Exercise brief:
Give back the data below exactly as it was given.
##### Data shown
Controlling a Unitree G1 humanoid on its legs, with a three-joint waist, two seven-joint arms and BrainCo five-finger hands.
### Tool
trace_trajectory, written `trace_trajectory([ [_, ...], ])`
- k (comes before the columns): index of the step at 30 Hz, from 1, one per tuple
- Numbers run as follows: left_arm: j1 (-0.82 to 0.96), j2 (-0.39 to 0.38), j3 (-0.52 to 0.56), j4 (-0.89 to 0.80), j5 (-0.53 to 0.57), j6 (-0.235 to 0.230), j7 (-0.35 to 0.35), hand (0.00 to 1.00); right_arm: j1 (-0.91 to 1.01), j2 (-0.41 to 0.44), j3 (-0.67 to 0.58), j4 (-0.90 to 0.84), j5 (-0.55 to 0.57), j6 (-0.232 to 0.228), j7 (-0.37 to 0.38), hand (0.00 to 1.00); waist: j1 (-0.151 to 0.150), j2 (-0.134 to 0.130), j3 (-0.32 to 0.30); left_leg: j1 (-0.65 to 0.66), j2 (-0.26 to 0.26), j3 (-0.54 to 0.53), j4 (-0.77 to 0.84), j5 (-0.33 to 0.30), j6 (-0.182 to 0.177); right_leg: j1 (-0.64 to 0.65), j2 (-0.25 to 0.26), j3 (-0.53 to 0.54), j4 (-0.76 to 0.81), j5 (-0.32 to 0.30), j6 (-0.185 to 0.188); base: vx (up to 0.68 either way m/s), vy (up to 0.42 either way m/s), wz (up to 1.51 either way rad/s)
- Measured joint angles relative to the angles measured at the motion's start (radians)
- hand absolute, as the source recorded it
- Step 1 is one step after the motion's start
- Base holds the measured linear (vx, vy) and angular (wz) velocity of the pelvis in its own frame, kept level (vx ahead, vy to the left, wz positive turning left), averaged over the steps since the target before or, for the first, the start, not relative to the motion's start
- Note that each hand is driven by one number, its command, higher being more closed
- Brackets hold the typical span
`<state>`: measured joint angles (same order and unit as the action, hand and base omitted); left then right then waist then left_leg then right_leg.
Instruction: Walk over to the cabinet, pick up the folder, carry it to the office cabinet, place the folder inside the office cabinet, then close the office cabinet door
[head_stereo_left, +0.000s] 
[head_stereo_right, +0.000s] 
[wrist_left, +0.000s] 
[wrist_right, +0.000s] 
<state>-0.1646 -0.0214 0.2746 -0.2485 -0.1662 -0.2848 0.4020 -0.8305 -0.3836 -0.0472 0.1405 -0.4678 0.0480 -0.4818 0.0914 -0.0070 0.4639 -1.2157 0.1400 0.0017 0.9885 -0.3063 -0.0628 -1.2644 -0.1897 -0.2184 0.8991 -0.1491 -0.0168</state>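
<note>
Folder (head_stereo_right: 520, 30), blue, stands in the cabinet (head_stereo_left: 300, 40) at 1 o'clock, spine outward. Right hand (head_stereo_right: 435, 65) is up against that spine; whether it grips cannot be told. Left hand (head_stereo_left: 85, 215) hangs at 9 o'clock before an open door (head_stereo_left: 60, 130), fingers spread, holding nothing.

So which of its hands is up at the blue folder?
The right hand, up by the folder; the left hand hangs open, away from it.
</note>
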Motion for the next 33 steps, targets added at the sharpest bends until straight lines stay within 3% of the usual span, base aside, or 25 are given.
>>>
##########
Result of this task:
Controlling a Unitree G1 humanoid on its legs, with a three-joint waist, two seven-joint arms and BrainCo five-finger hands.
### Tool
trace_trajectory, written `trace_trajectory([ [_, ...], ])`
- k (comes before the columns): index of the step at 30 Hz, from 1, one per tuple
- Numbers run as follows: left_arm: j1 (-0.82 to 0.96), j2 (-0.39 to 0.38), j3 (-0.52 to 0.56), j4 (-0.89 to 0.80), j5 (-0.53 to 0.57), j6 (-0.235 to 0.230), j7 (-0.35 to 0.35), hand (0.00 to 1.00); right_arm: j1 (-0.91 to 1.01), j2 (-0.41 to 0.44), j3 (-0.67 to 0.58), j4 (-0.90 to 0.84), j5 (-0.55 to 0.57), j6 (-0.232 to 0.228), j7 (-0.37 to 0.38), hand (0.00 to 1.00); waist: j1 (-0.151 to 0.150), j2 (-0.134 to 0.130), j3 (-0.32 to 0.30); left_leg: j1 (-0.65 to 0.66), j2 (-0.26 to 0.26), j3 (-0.54 to 0.53), j4 (-0.77 to 0.84), j5 (-0.33 to 0.30), j6 (-0.182 to 0.177); right_leg: j1 (-0.64 to 0.65), j2 (-0.25 to 0.26), j3 (-0.53 to 0.54), j4 (-0.76 to 0.81), j5 (-0.32 to 0.30), j6 (-0.185 to 0.188); base: vx (up to 0.68 either way m/s), vy (up to 0.42 either way m/s), wz (up to 1.51 either way rad/s)
- Measured joint angles relative to the angles measured at the motion's start (radians)
- hand absolute, as the source recorded it
- Step 1 is one step after the motion's start
- Base holds the measured linear (vx, vy) and angular (wz) velocity of the pelvis in its own frame, kept level (vx ahead, vy to the left, wz positive turning left), averaged over the steps since the target before or, for the first, the start, not relative to the motion's start
- Note that each hand is driven by one number, its command, higher being more closed
- Brackets hold the typical span
`<state>`: measured joint angles (same order and unit as the action, hand and base omitted); left then right then waist then left_leg then right_leg.
Instruction: Walk over to the cabinet, pick up the folder, carry it to the office cabinet, place the folder inside the office cabinet, then close the office cabinet door
[head_stereo_left, +0.000s] 
[head_stereo_right, +0.000s] 
[wrist_left, +0.000s] 
[wrist_right, +0.000s] 
<state>-0.1646 -0.0214 0.2746 -0.2485 -0.1662 -0.2848 0.4020 -0.8305 -0.3836 -0.0472 0.1405 -0.4678 0.0480 -0.4818 0.0914 -0.0070 0.4639 -1.2157 0.1400 0.0017 0.9885 -0.3063 -0.0628 -1.2644 -0.1897 -0.2184 0.8991 -0.1491 -0.0168</state>
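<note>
Folder (head_stereo_right: 520, 30), blue, stands in the cabinet (head_stereo_left: 300, 40) at 1 o'clock, spine outward. Right hand (head_stereo_right: 435, 65) is up against that spine; whether it grips cannot be told. Left hand (head_stereo_left: 85, 215) hangs at 9 o'clock before an open door (head_stereo_left: 60, 130), fingers spread, holding nothing.

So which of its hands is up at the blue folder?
The right hand, up by the folder; the left hand hangs open, away from it.
</note>
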Motion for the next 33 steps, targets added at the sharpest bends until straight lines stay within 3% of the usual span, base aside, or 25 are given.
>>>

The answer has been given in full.